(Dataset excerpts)
----------

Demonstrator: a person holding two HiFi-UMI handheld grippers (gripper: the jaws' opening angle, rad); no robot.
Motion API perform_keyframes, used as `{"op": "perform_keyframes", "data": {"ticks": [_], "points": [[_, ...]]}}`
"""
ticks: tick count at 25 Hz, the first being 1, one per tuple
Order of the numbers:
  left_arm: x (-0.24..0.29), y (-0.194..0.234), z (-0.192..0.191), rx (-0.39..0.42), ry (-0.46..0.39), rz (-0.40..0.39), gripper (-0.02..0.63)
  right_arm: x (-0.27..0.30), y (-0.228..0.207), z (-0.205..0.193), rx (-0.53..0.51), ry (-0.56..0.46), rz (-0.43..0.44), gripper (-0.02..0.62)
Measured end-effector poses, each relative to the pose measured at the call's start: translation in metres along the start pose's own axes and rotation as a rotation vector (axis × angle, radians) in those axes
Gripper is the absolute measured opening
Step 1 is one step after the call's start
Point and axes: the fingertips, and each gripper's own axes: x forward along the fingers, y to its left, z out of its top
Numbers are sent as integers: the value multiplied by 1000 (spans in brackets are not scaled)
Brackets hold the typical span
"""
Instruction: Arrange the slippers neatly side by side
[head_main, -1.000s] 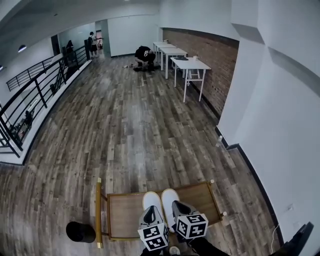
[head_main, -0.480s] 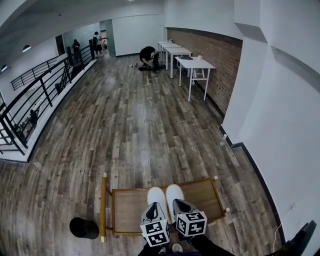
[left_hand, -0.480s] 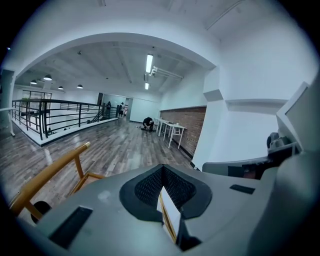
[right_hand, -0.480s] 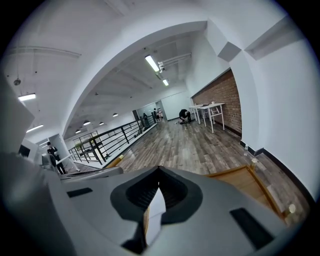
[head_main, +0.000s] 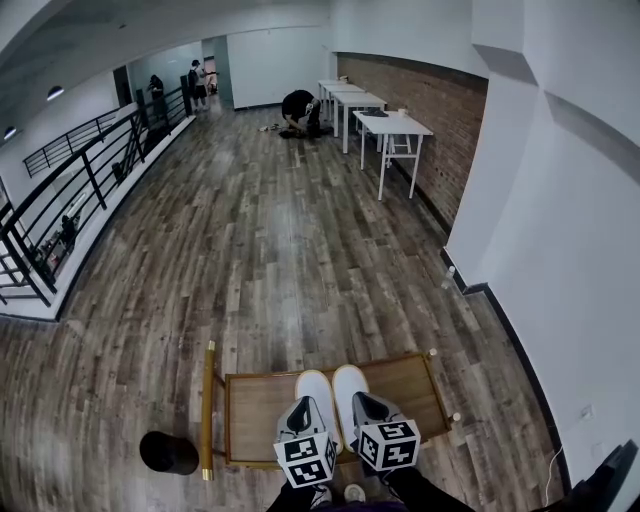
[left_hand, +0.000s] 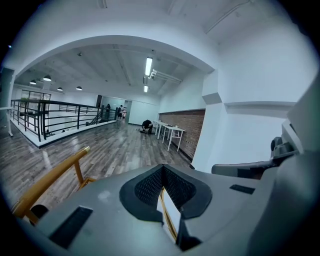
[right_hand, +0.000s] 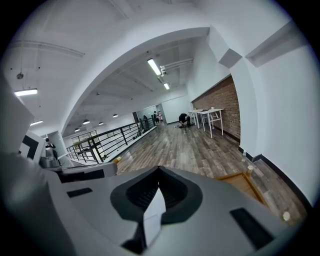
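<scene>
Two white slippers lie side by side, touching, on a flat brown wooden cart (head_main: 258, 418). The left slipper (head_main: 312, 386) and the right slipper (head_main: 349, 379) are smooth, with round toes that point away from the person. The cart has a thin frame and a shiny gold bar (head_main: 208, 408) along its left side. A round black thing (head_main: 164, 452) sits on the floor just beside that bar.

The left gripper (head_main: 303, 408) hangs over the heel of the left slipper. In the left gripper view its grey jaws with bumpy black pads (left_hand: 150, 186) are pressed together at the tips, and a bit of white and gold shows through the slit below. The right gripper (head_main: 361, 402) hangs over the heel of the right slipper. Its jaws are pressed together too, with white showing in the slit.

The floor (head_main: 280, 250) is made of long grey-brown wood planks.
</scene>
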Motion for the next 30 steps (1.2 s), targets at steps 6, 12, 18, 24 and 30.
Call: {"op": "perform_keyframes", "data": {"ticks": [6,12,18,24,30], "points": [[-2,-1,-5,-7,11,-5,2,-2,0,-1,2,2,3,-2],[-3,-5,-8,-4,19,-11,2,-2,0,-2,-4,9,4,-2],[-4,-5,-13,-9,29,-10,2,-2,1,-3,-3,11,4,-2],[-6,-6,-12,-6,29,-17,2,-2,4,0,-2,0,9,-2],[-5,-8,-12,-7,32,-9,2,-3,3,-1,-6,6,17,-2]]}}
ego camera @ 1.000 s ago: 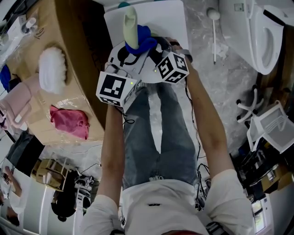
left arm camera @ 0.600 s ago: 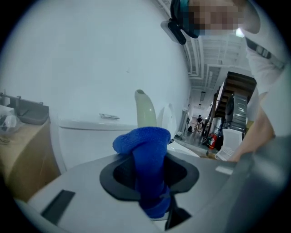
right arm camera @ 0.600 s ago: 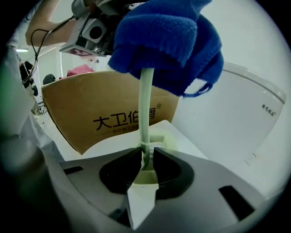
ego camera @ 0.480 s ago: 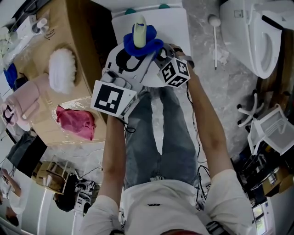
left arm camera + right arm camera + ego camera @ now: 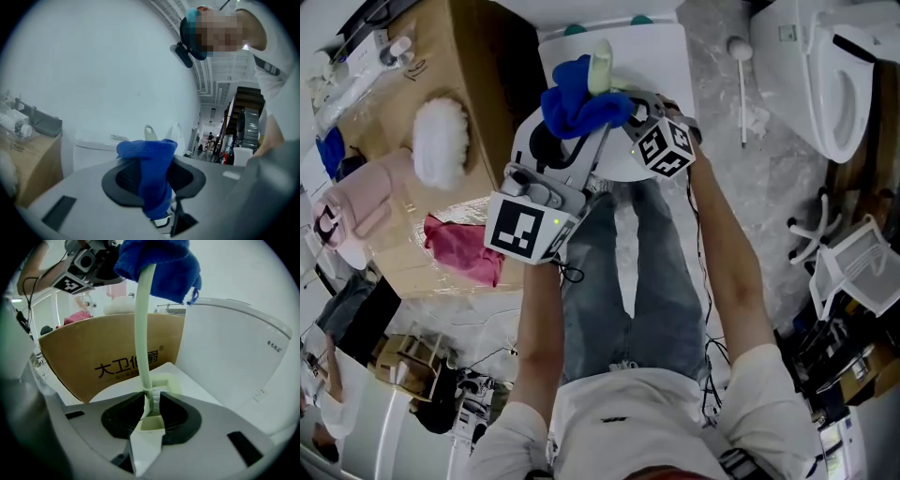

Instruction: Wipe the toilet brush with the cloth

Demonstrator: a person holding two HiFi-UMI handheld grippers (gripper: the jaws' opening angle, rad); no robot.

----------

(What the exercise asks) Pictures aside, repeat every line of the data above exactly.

(Task response)
Demonstrator: a person holding two HiFi-UMI handheld grippers (gripper: the jaws' opening angle, rad); no robot.
Motion API perform_keyframes, used as `{"op": "perform_keyframes", "data": {"ticks": [_], "points": [[_, ...]]}}`
"""
ticks: tick count at 25 Hz, the first being 1, one per tuple
Order of the numbers:
  left_arm: x (-0.24..0.29), y (-0.194..0.234), z (-0.192..0.191), rx (-0.39..0.42), ry (-0.46..0.39), rz (-0.40..0.39), gripper (-0.02..0.63)
  right_arm: x (-0.27..0.30), y (-0.228..0.207), z (-0.205..0.193), rx (-0.53..0.51), ry (-0.56..0.46), rz (-0.43..0.44), gripper (-0.02..0.62)
Measured end-effector poses, each relative to the pose measured at the call's start: translation in metres along the start pose's own axes and rotation as a rotation vector (axis × angle, radians) in those axes
Gripper is the absolute measured opening
Step 1 is one step after the call's start
Point and axes: the fingertips, and each gripper's own axes: x forward along the fingers, y to its left, z out of its top
Numbers are sent as integers: the value multiplied by 1000 (spans in brackets are not scaled)
Brackets hold the typical span
"""
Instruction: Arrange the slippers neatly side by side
[head_main, -1.000s] 
[head_main, -0.480s] 
[left_hand, -0.480s] 
[right_hand, -0.480s] 
[head_main, +0.000s] 
[left_hand, +0.000s] 
[right_hand, +0.000s] 
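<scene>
Two white slippers lie side by side, touching, on a flat brown wooden cart (head_main: 258, 418). The left slipper (head_main: 312, 386) and the right slipper (head_main: 349, 379) are smooth, with round toes that point away from the person. The cart has a thin frame and a shiny gold bar (head_main: 208, 408) along its left side. A round black thing (head_main: 164, 452) sits on the floor just beside that bar.

The left gripper (head_main: 303, 408) hangs over the heel of the left slipper. In the left gripper view its grey jaws with bumpy black pads (left_hand: 150, 186) are pressed together at the tips, and a bit of white and gold shows through the slit below. The right gripper (head_main: 361, 402) hangs over the heel of the right slipper. Its jaws are pressed together too, with white showing in the slit.

The floor (head_main: 280, 250) is made of long grey-brown wood planks.
</scene>
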Motion for the next 30 steps (1.2 s), targets at steps 6, 12, 18, 24 and 30.
Call: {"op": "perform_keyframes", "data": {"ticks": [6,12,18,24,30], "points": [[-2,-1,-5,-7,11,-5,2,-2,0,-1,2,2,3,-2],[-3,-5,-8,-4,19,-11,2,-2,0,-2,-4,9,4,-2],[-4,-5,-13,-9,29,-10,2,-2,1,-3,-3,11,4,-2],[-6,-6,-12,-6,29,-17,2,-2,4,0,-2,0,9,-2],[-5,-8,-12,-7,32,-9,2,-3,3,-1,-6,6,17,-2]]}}
ego camera @ 1.000 s ago: 
left arm camera @ 0.600 s ago: 
right arm camera @ 0.600 s ago: 
ego camera @ 0.480 s ago: 
left arm camera + right arm camera + ego camera @ now: 

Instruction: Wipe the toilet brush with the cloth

Demonstrator: a person holding two HiFi-UMI handheld grippers (gripper: the jaws' opening angle, rad); no robot.

Nothing more is required for this answer.